- [What this task involves] Look through the listing below, find every line with the string "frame", and copy it.
>>>
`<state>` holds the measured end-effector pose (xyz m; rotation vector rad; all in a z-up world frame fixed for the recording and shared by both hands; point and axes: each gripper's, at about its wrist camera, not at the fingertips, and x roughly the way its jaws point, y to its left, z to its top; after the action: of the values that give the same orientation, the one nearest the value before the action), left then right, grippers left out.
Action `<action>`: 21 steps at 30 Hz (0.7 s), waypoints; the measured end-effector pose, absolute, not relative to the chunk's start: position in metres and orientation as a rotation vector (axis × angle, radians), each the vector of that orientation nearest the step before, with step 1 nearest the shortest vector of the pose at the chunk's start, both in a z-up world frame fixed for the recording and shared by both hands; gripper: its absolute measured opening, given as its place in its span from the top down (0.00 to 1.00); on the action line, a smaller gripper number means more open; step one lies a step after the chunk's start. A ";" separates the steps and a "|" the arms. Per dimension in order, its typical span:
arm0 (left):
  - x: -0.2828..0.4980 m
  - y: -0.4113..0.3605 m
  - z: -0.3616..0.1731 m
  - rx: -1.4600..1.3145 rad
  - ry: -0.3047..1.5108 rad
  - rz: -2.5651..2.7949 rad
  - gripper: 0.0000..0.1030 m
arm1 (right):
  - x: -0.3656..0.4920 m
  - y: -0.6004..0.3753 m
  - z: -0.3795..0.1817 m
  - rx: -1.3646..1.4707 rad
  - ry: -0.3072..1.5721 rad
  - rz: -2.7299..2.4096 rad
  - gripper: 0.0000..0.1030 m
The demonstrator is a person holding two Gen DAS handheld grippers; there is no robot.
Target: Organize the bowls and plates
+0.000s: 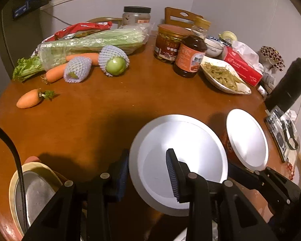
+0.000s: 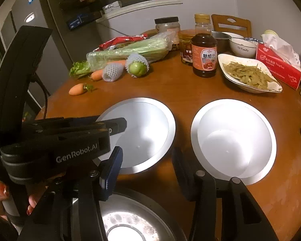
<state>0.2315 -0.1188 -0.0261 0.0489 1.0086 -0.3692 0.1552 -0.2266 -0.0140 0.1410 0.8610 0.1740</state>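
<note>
Two white plates lie on the round wooden table: a left plate and a right plate. In the left wrist view the left plate is tilted, its near rim between the fingers of my left gripper, one finger over its inside and one outside the rim. The right plate looks tilted beside it. My right gripper is open and empty, above the table between the plates. The left gripper's body shows in the right wrist view. A steel bowl sits under my right gripper.
The far table holds celery, carrots, netted fruit, a sauce bottle, jars, a dish of food, a white bowl, a red tissue box and a black flask. A yellow-rimmed metal bowl is near left.
</note>
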 end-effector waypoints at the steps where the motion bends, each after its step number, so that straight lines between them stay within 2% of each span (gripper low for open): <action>1: 0.230 -0.119 -0.026 0.051 1.004 -0.372 0.65 | 0.155 -0.226 -0.014 0.141 0.861 0.173 0.49; 21: 0.206 -0.112 -0.004 0.056 0.935 -0.369 0.65 | 0.140 -0.213 0.003 0.112 0.805 0.185 0.50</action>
<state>0.2062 -0.1117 -0.0039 0.0557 0.9350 -0.3688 0.1395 -0.2134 0.0026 0.1123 0.8050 0.1848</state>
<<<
- [The completed task]
`<state>` holds the measured end-effector pose (xyz m; rotation vector rad; all in a z-up world frame fixed for the recording and shared by both hands; point and axes: each gripper's, at about its wrist camera, not at the fingertips, and x roughly the way its jaws point, y to its left, z to its top; after the action: of the values that give the same orientation, the one nearest the value before the action), left then right, grippers left out.
Action `<action>`: 21 steps at 30 Hz (0.7 s), waypoints; the measured end-effector pose, absolute, not relative to the chunk's start: position in metres and orientation as a rotation vector (axis × angle, radians), each the vector of that orientation nearest the step before, with step 1 nearest the shortest vector of the pose at the chunk's start, both in a z-up world frame fixed for the recording and shared by both hands; gripper: its absolute measured opening, given as its place in its span from the top down (0.00 to 1.00); on the action line, a smaller gripper number means more open; step one lies a step after the chunk's start. A ";" separates the steps and a "|" the arms. Per dimension in order, its typical span:

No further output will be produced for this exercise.